I wander into the deserted kgotla—an assembly of empty plastic chairs, gritty with dirt and disuse, gathered beneath the acacia trees.  Meetings have been few since the arrival of the TV.  The elders congregate in the western-style community hall instead.  It is hot inside because the roof is made of tin instead of thatch and there is no breeze.  I do not know why they prefer it there.  The TV talks over everyone, even the village chief.  Chief Tshepo is often long-winded, but the TV is even longer and windier.  It talks loud and fast, like it doesn’t need air to breathe.  Sometimes it shouts “Goooooal!” and everybody in the hall shouts.  Usually, though, everybody is silent while the TV chatters on and on.

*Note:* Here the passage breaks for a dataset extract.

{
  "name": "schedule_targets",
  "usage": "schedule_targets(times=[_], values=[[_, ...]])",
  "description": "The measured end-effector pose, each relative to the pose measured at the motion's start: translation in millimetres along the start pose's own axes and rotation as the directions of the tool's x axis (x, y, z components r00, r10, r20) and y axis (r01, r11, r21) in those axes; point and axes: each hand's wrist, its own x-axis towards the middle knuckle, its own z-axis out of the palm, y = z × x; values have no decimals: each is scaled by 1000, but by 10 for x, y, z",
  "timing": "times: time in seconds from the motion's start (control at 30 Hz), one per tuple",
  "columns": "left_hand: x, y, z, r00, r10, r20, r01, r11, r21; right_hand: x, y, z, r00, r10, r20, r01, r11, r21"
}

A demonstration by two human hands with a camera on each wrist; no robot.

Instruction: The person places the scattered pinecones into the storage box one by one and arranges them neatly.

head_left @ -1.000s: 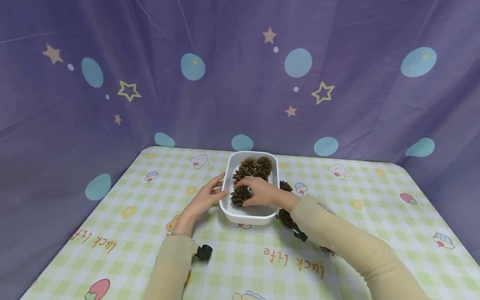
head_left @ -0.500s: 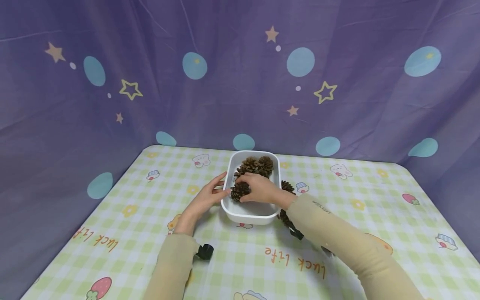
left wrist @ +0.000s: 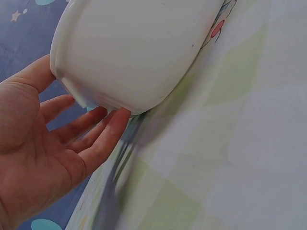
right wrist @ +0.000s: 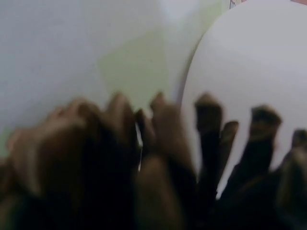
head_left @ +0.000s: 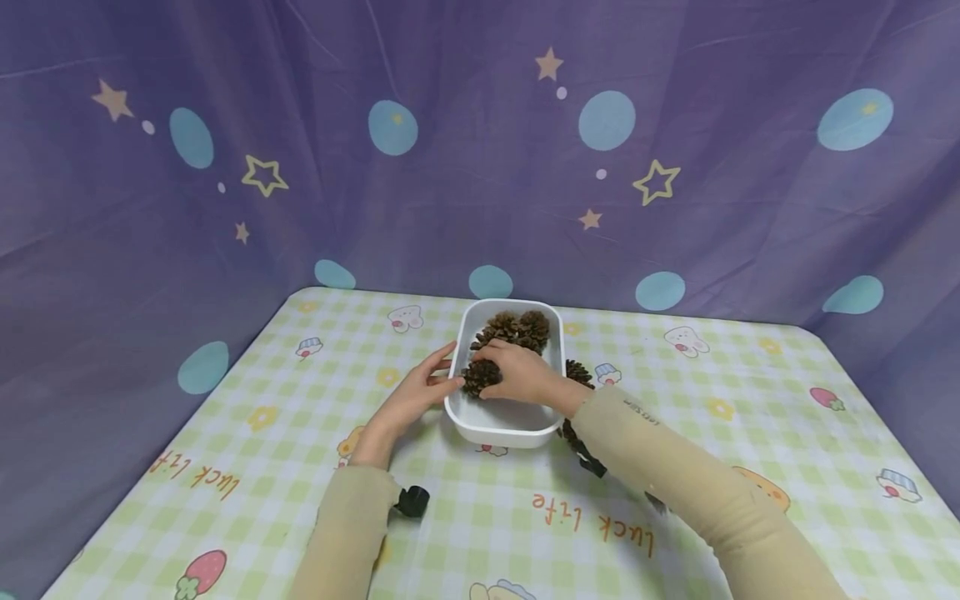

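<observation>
A white rectangular tub (head_left: 501,428) stands mid-table with several brown pine cones (head_left: 519,327) at its far end. My right hand (head_left: 517,373) reaches into the tub and grips one pine cone (head_left: 478,377) near the left wall. In the right wrist view that pine cone's scales (right wrist: 144,172) fill the frame, blurred, over the tub's white floor (right wrist: 249,72). My left hand (head_left: 417,392) lies against the tub's left wall with straight fingers. In the left wrist view the fingertips (left wrist: 117,120) touch the tub's white side (left wrist: 134,52).
Two more pine cones (head_left: 576,372) lie on the checked tablecloth (head_left: 247,433) right of the tub, partly behind my right forearm. A purple star-patterned curtain (head_left: 450,150) closes the back and both sides.
My right hand has slid the pine cone further into the tub, toward the other cones. The left hand stays against the tub's wall.
</observation>
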Motion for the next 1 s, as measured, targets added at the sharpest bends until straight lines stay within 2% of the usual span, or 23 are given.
schedule_targets(times=[0.4, 0.63, 0.83, 1.0], values=[[5, 1, -1, 1000, 1, 0, -1, 1000, 0, -50, -8, -61, 1000, 7, -12, -8, 1000, -8], [0, 4, -4, 1000, -11, -3, 11, 1000, -5, -151, 1, -177, 1000, 6, -5, -5, 997, 79], [8, 8, -3, 1000, -13, -11, 13, 1000, -8, -241, 75, -296, 998, -33, -45, 38, 993, 111], [8, 7, 14, 1000, -6, -13, 6, 1000, -15, -324, 132, -426, 998, -34, -59, 41, 991, 130]])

Since I am invisible again, I sit in one of the prohibited chairs and pretend that I am an elder.  “A community is not a community without honor, and honor means we speak only what is truth!” I parrot Chief Tshepo.  “So if you are truthful, speak!  If not, hold your peace!”  I wait, letting my words ring across the kgotla.  “Who broke the TV?” I demand.

Someone laughs.  It is a surprising sound.  Usually I am alone here while the whole village is in the community hall.  But now the TV is broken and there is laughter outside again.  I smile at Mma Bogwasi.  “I did not hear you arrive, Mma.  Hurry, come join us.  The meeting has already started.”

“You going to become the village chief one day, little Foufetse?” she asks, creaking heavily into the chair next to me.  Normally, she would stand with the other women and the children during a meeting, but since it’s just the two of us, she makes herself comfortable.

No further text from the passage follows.